▶ [Task to complete]: Print the lines of the data, starting with the first, up to and including the line where "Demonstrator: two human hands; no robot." appears.

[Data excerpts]
[Start of Attachment]
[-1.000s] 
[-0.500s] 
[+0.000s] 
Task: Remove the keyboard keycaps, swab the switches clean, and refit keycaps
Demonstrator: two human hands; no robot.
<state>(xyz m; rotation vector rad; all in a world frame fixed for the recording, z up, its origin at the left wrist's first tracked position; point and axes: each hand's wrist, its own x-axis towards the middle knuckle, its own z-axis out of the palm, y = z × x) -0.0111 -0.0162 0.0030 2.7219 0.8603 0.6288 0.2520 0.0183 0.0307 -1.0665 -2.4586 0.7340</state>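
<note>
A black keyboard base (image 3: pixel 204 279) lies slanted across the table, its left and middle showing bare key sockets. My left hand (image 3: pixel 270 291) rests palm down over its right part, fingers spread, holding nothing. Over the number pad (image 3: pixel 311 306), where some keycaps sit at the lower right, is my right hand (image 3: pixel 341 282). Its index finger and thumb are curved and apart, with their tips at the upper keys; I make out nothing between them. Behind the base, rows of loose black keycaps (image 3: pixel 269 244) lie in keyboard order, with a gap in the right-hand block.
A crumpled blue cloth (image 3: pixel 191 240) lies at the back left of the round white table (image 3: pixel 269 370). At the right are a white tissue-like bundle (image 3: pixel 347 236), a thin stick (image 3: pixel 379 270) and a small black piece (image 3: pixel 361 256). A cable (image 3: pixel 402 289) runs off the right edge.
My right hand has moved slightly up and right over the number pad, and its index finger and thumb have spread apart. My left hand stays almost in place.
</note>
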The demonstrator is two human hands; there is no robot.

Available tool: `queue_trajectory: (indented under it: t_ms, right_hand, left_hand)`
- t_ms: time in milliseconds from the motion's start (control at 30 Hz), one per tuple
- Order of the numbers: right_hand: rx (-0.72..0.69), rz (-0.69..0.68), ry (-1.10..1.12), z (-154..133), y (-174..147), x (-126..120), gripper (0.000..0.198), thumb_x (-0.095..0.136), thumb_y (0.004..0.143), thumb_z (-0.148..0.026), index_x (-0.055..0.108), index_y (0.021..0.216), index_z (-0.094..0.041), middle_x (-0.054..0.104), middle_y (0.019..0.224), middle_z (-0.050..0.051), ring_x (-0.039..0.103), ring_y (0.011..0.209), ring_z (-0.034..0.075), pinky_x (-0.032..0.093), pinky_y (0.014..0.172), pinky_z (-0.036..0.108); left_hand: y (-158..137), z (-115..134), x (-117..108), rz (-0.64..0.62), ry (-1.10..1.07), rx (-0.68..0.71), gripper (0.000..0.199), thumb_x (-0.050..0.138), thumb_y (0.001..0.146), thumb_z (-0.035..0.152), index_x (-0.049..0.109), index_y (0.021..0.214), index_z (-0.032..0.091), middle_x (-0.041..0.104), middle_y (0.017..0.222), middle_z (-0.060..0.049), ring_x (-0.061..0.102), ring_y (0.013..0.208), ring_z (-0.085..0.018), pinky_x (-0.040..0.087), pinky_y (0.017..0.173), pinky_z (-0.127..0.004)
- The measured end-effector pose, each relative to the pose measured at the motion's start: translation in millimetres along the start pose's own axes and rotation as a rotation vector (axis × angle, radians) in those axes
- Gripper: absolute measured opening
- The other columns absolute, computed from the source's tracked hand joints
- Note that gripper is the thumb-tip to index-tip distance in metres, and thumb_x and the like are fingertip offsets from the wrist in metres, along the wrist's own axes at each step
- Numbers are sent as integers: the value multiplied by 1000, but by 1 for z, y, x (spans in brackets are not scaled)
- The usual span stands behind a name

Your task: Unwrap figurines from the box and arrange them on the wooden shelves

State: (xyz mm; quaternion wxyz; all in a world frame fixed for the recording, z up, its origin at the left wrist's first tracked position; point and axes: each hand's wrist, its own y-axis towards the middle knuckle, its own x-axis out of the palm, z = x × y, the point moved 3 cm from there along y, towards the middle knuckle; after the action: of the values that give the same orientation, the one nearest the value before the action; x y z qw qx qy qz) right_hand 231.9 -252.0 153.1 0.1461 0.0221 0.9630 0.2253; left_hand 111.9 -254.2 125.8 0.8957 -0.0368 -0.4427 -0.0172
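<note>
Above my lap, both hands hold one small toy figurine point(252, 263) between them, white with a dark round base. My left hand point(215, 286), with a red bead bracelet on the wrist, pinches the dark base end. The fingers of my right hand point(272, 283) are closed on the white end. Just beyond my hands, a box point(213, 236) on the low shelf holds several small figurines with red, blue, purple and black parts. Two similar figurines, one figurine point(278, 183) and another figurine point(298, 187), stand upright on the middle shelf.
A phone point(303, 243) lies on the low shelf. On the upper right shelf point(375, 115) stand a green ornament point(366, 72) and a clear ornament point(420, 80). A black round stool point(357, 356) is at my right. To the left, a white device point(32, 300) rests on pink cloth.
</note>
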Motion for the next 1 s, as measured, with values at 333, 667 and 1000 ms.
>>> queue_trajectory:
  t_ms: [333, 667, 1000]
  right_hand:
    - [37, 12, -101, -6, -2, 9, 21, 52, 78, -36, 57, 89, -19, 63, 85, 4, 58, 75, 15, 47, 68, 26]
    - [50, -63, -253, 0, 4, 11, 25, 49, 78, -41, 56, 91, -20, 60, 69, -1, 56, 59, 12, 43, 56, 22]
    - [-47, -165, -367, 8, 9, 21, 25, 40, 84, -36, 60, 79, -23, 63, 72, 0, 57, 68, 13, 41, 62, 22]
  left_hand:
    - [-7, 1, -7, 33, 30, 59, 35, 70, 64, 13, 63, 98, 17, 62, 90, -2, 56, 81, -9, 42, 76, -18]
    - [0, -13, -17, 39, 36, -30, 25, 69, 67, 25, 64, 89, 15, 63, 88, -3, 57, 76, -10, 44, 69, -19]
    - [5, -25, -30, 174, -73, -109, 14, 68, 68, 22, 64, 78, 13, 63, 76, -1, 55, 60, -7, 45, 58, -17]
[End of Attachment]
▶ [Output]:
[-1.000s] 
[-0.500s] 
[+0.000s] 
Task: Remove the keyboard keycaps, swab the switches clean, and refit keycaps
Demonstrator: two human hands; no robot.

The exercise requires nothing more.